- Occupation: Police officer
- Known for: Superintendent of Police, Bangladesh Police

= Mohammad Shahidullah Chowdhury =

Mohammad Shahidullah Chowdhury is a former Bangladeshi police officer and coordinator of Investigation Agency-ICTBD.

== Early life ==
Chowdhury was born in Noakhali District.

== Career ==
Chowdhury joined the 12th batch of the Bangladesh Civil Service police cadre in 1991. He trained at the Bangladesh Military Academy. He served as a superintendent of Police (TR) at police headquarters.

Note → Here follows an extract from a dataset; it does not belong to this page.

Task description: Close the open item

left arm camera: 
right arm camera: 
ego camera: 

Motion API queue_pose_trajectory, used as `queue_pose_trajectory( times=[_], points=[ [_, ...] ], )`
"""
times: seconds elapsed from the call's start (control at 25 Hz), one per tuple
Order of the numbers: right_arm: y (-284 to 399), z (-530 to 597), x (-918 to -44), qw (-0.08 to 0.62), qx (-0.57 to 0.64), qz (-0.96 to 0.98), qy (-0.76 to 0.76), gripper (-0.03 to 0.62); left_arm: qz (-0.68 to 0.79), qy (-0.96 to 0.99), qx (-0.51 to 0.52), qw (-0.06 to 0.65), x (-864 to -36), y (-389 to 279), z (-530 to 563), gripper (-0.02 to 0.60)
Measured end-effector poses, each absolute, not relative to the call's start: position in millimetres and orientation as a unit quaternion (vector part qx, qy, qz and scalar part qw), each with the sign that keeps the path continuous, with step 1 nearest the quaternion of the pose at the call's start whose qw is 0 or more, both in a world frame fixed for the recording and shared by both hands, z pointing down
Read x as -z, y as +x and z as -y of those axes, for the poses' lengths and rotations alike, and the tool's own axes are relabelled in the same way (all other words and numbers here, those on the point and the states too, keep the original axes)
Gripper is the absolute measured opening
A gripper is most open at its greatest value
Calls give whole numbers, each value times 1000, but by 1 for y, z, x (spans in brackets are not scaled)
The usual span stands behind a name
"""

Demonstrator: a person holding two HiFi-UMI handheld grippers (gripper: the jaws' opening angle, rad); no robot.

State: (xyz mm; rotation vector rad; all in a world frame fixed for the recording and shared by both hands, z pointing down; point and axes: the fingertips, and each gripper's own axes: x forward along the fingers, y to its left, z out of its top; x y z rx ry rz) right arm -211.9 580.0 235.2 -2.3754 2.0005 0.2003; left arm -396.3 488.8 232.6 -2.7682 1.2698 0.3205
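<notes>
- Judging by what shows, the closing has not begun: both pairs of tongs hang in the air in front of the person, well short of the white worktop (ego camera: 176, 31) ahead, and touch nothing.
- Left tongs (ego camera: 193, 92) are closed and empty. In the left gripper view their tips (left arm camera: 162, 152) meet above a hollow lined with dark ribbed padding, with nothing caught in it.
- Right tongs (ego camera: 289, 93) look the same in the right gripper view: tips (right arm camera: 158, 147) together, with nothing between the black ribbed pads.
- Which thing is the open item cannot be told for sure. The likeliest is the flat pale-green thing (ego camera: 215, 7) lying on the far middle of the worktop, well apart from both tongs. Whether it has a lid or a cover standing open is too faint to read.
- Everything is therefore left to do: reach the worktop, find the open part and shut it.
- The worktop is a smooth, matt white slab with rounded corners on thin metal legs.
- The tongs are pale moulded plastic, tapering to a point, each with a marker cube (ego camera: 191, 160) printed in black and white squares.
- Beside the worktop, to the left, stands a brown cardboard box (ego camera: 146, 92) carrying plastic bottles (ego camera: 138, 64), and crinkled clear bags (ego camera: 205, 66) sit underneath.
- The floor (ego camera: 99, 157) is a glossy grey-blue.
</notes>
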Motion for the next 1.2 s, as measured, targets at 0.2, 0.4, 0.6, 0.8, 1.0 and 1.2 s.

In October 2022, the Awami League Government sent Chowdhury on compulsory retirement along with Mirza Abdullahel Baki and Delwar Hossain Mia. Md Mahbub Hakim of the Tourist Police and Md Alamgir Alam of the Criminal Investigation Department were also sent into forced retirement soon after. He was set to retire in January 2024.

After the fall of the Sheikh Hasina led Awami League government, Chowdhury was appointed as a member of the Investigation Agency of the International Crimes Tribunal following its reconstitution by the Ministry of Home Affairs. As a retired superintendent of police, he was included on a contractual basis under DIG Md Mazharul Haque.